Sweating heavier. I thought, what's the big deal? Okay, I admire it—huge, gold and silver, a John Flaxman design. Paul Storr, one of the greatest precious-metal smiths, made it about 1838. Not long, as antiques go, but weighing heavy, adorned with gems. Too ornate, but that only makes it more praiseworthy. How can you fail to admire . . . ? I watched the mace-bearer come. A stout old military bloke, decorated from a million battles.
He
stood at attention in his grand livery, the Great Mace on his shoulder. There's a proper way of holding them.
"Here it is, Lovejoy."
Del Vervain, his awed gravedigger's voice.
"Listeners. Honestly most sincerely! You should see the majesty
of this great emblem of authority, nay local civic pride!'' His voice caught. "Most sincerely. The atmosphere is electric. Lovejoy, the, ah, divvy man, will prove that the stupendous array of silver plate, jewelry and golden, ah, emblems, which we so admire, nay, applaud, are truly genuine repositories of this ancient borough!''
"Er, Del," I said. He was talking codswallop.
"One moment, Lovejoy." He was milking this. As on edge as any bloke I'd ever seen. Too sweaty, in fact. "This, listeners, is a moment to savor. Lovejoy is one of those special people—I mean that most sincerely—will enter a mystic trance—"
"Er, no, Del," I tried. He raised a restraining hand.
"Lovejoy. Take your time! Listeners. You should see Lovejoy's intense gaze as he enters that zone of ineffable mystery, where the spirits roam in search of the splendors of antiquity ..."

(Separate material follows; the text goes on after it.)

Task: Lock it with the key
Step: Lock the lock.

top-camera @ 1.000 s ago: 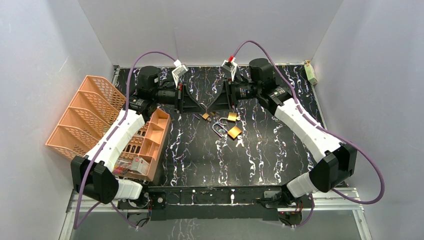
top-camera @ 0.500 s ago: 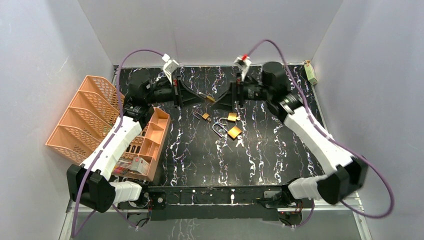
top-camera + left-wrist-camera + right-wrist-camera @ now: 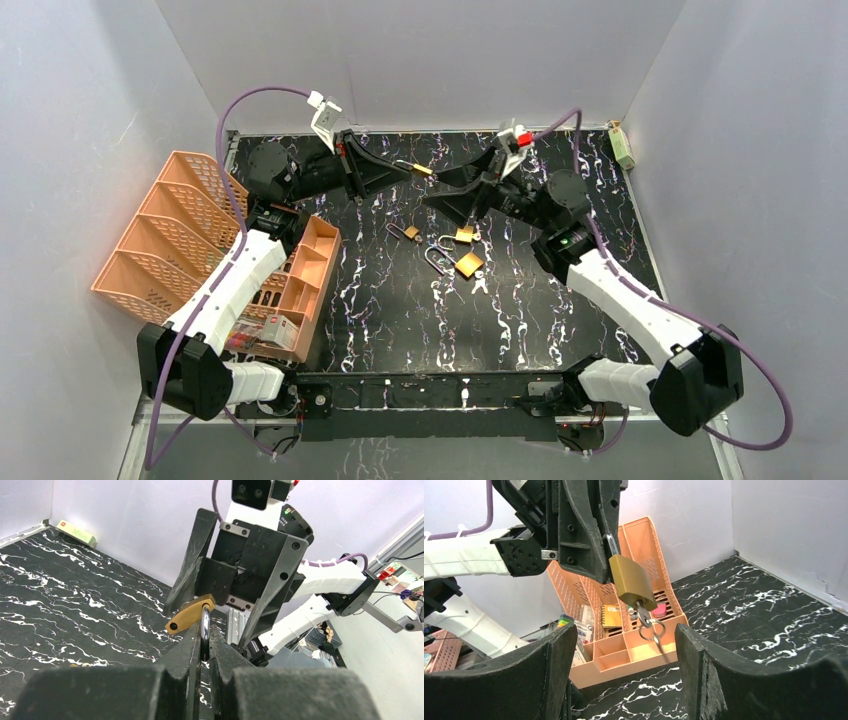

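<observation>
Marble table [image 3: 380,300], far edge | left pincer [image 3: 205,647] clamped on padlock [image 3: 631,582] aloft | right pincer [image 3: 624,642] apart, near

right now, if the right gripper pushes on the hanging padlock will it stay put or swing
The padlock is pinched only by its thin loop in the left gripper, so it'll probably pivot. Its brass-looking body likely feels heavy for its size. The key and ring dangle loose and would probably swing.

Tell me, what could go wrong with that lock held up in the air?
The left tool pinches the padlock only by its thin shackle, so it could swivel or slip. The key hangs below it, a small target for the open right tool, which might miss or knock it.
</observation>
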You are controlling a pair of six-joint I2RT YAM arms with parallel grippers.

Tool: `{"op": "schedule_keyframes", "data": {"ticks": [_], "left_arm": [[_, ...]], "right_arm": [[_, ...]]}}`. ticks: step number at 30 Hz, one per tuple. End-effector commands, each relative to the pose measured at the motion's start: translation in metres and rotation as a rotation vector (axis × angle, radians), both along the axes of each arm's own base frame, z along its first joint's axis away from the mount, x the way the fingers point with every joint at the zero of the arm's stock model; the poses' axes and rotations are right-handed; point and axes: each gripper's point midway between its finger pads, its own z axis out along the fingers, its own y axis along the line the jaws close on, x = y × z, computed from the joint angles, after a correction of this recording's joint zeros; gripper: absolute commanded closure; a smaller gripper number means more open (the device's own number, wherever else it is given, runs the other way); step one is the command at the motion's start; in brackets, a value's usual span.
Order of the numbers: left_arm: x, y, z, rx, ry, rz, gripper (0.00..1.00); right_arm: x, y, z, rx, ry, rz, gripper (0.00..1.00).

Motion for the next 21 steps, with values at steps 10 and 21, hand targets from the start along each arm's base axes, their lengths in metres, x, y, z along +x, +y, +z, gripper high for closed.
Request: {"op": "schedule_keyframes", "data": {"ticks": [10, 21], "left_arm": [[-0.018, 0.006, 0.022, -0.036, -0.092, -0.011, 1.00], [-0.017, 0.005, 0.023, -0.028, -0.094, -0.019, 1.00]], "right_arm": [[-0.021, 0.032, 0.064, 0.096, -0.217, 0.067, 0.35], [-0.025, 0.026, 0.070, 0.085, -0.218, 0.050, 0.89]]}}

Emma was chuckling. Grimes was snoring. Forage was nodding behind his spectacle with Episcopalian gravity. Del Vervain was going on and on, however I tried to interrupt. Pillock.
He posed, frowning. "I'm sure some might think Lovejoy is pretending. After all, they say antique dealers try confidence tricks. Even robbery. But here in this ancient building we are privileged to see a trial of the truth ..."

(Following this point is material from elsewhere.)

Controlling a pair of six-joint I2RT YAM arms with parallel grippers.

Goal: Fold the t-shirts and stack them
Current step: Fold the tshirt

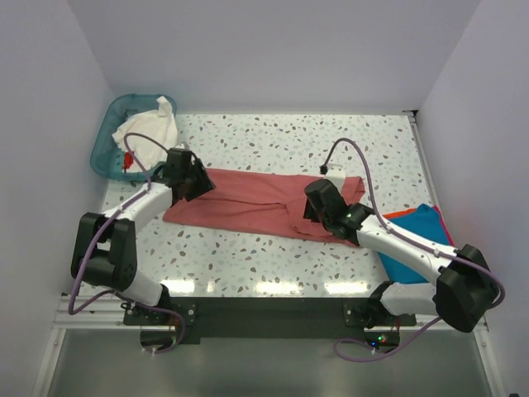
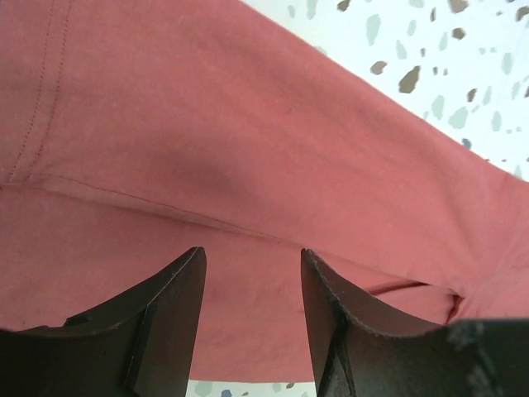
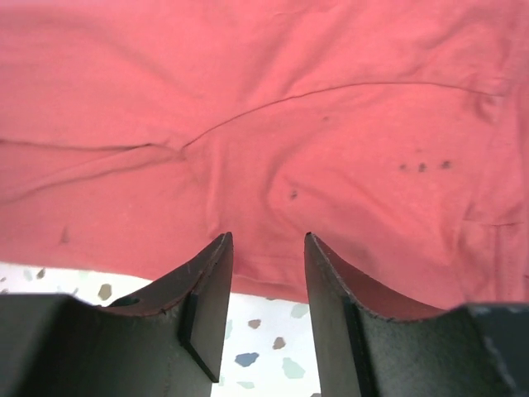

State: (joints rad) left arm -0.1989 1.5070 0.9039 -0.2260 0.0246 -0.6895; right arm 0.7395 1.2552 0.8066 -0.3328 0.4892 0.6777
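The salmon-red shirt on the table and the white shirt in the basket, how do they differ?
The salmon-red shirt is laid out flat in a long band; the white shirt is bunched in a heap. The salmon-red shirt lies on the table; the white shirt sits in the teal basket. Both are soft cloth, neither yet stacked.

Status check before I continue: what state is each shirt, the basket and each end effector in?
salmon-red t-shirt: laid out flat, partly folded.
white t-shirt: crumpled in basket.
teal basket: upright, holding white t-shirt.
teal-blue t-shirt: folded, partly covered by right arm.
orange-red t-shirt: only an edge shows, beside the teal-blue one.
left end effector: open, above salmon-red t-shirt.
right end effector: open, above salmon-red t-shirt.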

The bearer was holding the Great Mace. I looked at it again, but only for show.
These things are usually precious, often silver gilt, emblems made to signify authority, whether royal, parliamentary, whatever. Essentially a posh stick. Each town has one. No use, of course. Symbols. Which really raises the question of what a genuine symbol is trying to be.
"... Lovejoy seems ready, folks! Finally willing his mind into that great abyss where the answers to life and death lie hidden. He will now, at this moment in time, touch the Great Mace, live! And will know whether this vital, nay holy, emblem of this great town's historic past, is genuine."